Gothic Horror, Fairy Tales, and Christian Marriages

The author says he’ll “never electrify the bedroom in the way our pornographic media culture broadcasts as the norm”. The media can show a lot, sometimes too much, but that doesn’t mean we don’t recognize when something isn’t real. For example, I love this youtube video (warning: mature, you can hear them) about lesbians watching lesbian porn. It’s hilarious and shows just how unrealistic pornography is. It also reveals how violent and degrading it can be (heels?! Really?!).

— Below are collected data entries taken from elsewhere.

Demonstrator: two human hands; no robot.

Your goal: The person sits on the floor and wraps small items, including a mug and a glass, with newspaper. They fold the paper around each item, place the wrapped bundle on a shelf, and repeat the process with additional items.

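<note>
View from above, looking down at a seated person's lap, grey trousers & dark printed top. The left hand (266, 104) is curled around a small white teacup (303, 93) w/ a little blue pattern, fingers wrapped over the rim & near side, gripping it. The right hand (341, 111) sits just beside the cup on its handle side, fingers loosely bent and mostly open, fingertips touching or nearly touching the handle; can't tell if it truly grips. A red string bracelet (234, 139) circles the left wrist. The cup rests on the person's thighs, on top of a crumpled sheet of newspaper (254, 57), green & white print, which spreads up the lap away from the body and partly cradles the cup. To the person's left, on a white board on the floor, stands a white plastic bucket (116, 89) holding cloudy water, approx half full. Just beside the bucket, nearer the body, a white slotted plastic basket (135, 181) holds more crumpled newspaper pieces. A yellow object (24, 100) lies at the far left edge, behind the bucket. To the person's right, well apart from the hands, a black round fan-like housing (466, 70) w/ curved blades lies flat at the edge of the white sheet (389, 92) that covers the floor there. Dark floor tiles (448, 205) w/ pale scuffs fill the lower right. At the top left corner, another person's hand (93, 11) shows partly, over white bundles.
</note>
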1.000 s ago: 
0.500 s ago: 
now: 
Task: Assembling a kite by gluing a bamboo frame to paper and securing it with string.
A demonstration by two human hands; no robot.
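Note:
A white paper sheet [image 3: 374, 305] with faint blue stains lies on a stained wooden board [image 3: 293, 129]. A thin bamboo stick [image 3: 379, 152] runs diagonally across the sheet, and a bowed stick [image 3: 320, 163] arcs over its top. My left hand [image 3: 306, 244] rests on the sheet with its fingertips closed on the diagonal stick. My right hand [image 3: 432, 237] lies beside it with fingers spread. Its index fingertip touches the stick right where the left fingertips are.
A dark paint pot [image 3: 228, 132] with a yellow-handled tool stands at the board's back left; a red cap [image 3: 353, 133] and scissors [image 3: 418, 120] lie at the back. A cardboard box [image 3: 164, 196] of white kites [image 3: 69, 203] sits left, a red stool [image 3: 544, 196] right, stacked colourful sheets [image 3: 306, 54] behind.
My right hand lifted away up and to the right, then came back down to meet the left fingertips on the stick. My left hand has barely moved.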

We hear too often how men are “like a switch”, and women are “like an oven”, but we must understand that not all people have the same sex drive. Sex is complicated and it depends on the individual. Sex is also about communication. So when the author problematizes the pressure that media places on sex, he’s mistaken if he thinks the problem is that electrifying the bedroom isn’t the norm. The problem is when they degrade people as sexual objects, and normalize unhealthy behaviors. Thankfully, the media can be good about this, but only because of the audience’s response. I was happy to see that there was such a backlash against Alice Eve’s undressing in Star Trek. Having Kirk sneak a peak perfectly demonstrates just what is going on when we exploit women in media, we’re condoning voyeuristic habits that doesn’t respect Starfleet members as people. I appreciated the director’s response that they’ll be smarter about these kinds of things in the future. It was funny to see the cut clip of Benedict Cumberbatch because it was unnecessary, and demonstrates the exploitation that keeps happening to women in films.

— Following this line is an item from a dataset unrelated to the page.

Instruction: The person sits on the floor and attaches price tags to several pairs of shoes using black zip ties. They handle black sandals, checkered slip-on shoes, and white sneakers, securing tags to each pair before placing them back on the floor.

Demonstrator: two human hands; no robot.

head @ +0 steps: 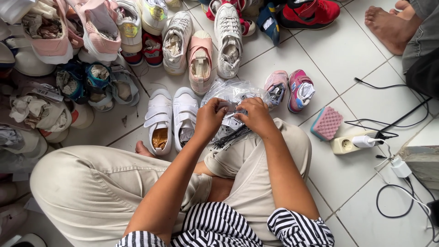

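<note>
so your left hand and right hand fingers pinch a crinkly clear plastic bag of black ties over your lap, near white shoes.

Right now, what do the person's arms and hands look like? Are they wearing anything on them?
Both hands, the left hand and the right hand, are bare: no gloves, rings or watch show. The forearms are bare too. Short sleeves with black and white stripes end near the elbows.
</note>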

The author also links cohabitation with test-driving. I agree with problematizing the logic that one night stands leads to long term commitment. But cohabitating is not about allowing “someone into your life at the highest degree of vulnerability, and give them this priceless delicate gift without asking them to commit to you past tomorrow morning”. Nowadays cohabitation is recognized as legally binding (in Canada it’s after two years), just without the traditional venues. If they were to break up and weren’t able to do so amicably, they could still get lawyers and it’d be like any other divorce battles. The problem is that some Christians believe marriage is “sanctified by God” if it happens a certain way. What we miss is that certain traditions in marriage ceremonies are highly problematic. Do you know why the bride wears white? To loudly broadcast that they’re virgins. Do you know why the father walks his daughter down the aisle? To give her away. Why can only he give her away? Because traditionally, a woman is her father’s property until her rights are transferred to her husband. You can read more here.

What if I don’t want to be married before a minister? What if I don’t want to be “given away”, or even be married in a church? What if we just decided to be committed to each other without all the traditional pomp and ceremony, does that make our relationship less of a marriage because I didn’t wear a white gown, and he didn’t “receive” me from my father? The author is mistaking Christian traditions, which isn’t always right, with non-religious ones, which can offer a more egalitarian view on marriage ceremonies. As we shouldn’t be bound to all sex only being one kind of sex, we shouldn’t shackle marriage to one style. I’d suggest that traditional marriage ceremonies has too much politics and patriarchy to be taken seriously, and something more egalitarian should be practiced.

The author missed a beautiful opportunity to talk about love and soul mates because he was so focused on the disappointments marriage can bring. He also confuses Christian relationships with non-religious ones. Christian marriage and relationships is very different from non-religious dating. Christian relationships do not have pre-marital sex and are generally more like courtship than dating. Christian relationships also involve God. Their commitment isn’t only to each other, it’s also to God. This is why traditional weddings are done at Church, before a minister, and vows are exchanged before God. This is also why there’s so much commotion about this verse:

“For the husband is the head of the wife as Christ is the head of the church, his body, of which he is the Savior.”

The Bible is a handbook that instructs Christians on what a marriage should look like by how husband and wives should treat each other. Of course Christians try to negotiate what being the “head of a wife” means, or what “submitting” to your husband means, but this further demonstrates how different a Christian marriage is from non-religious ones. Some of us are trying to be feminists, but also good Christians, and wonder if that can even work. This is also why there can also be such abuse in Christian relationships, whether in marriage or in families, because the men and women are having a power-struggle that was cursed on them since the beginning (Genesis 3:16 ).